Abstract

In the last decades, supirichuariti, the katakana word that refers to the concept of “spirituality,” which is generally understood as a post-1970s phenomenon in Japan, has been used to argue for the return of religiosity in domains outside “traditional religions.” The first decade of the twenty first century even saw what was termed a “spiritual boom” which was mostly fuelled by an increased visibility on television and popular magazines of alternative therapies and selfdevelopment theories, resembling the spiritual-but-not-religious (SBNR) interests in other parts of the world, but basing themselves on an explicit boundary work with established religious practice.
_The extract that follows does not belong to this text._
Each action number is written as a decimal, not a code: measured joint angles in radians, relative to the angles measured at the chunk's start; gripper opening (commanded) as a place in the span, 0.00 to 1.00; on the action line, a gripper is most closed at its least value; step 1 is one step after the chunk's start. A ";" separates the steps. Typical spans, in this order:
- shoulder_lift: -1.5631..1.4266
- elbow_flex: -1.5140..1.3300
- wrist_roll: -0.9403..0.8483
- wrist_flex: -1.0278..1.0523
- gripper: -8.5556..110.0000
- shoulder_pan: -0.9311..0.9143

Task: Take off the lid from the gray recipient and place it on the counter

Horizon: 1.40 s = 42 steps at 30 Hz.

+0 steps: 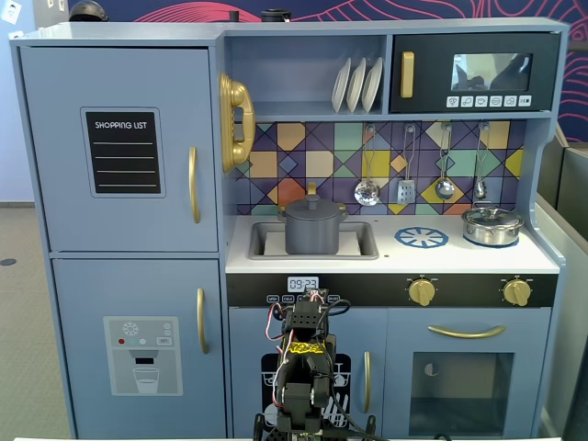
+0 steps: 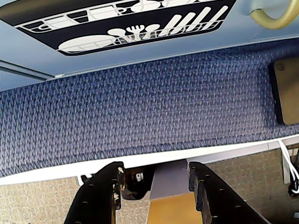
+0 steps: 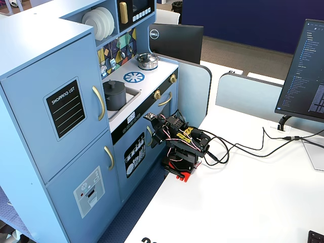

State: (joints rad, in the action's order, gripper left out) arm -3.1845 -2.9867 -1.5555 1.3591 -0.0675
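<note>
The gray recipient [image 1: 312, 235] stands in the sink recess of the white counter [image 1: 459, 258], with the dark gray lid [image 1: 312, 208] sitting on it, knob up. Both also show in a fixed view from the side, the pot [image 3: 115, 97] under its lid [image 3: 113, 84]. My arm [image 1: 307, 335] is folded low in front of the kitchen's lower doors, well below the counter. My gripper [image 2: 155, 170] is open and empty and points down at the blue carpet [image 2: 140, 107] and the table edge. It sits by the dishwasher door [image 3: 153, 135].
A shiny steel pan [image 1: 491, 226] with its own lid stands at the counter's right, beside the blue burner print [image 1: 422, 238]. Utensils [image 1: 367, 190] hang above. Cables [image 3: 238, 147] and a monitor [image 3: 304, 71] are on the white table behind my arm.
</note>
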 measured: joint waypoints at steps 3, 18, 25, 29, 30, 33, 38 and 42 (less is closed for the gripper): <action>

The spiritual, however, has, like the so-called “cults” since the Aum affair, been the target of attacks by media and scholarly discourse for its allegedly “dangerous” religiosity and fraudulent money transactions. The religion vs spirituality debate seems therefore to hide another debate, good spirituality vs bad spirituality, where taboo-discourse in relation to religion thrives. This paper introduces a recent phenomenon that adds yet another layer of attacks on spirituality in Japan. In the last 5 years, criticism against supirichuariti (sometimes termed datsu-supi, “ditching spirituality”) seems to have risen from among the ranks of the spiritual’s most fervent followers, to attack an ideology that has become “too self-centred” as its critics argue. This type of rhetoric seems, at first glance, to reiterate the anti-cult, pseudo-nostalgic narrative that considers money transactions to be “taboo” in the case of “proper religion.” Yet, I argue, that the taboo-ization of spirituality as object of business transactions by those whom I call “spiritual apostates”, reveals a more subtle critique, which is centred on capitalism rather than on religion. Spiritual apostasy, contrary to the anti-cult rhetoric, is, first and foremost, about what “good” capitalism is; not what “good” spirituality is.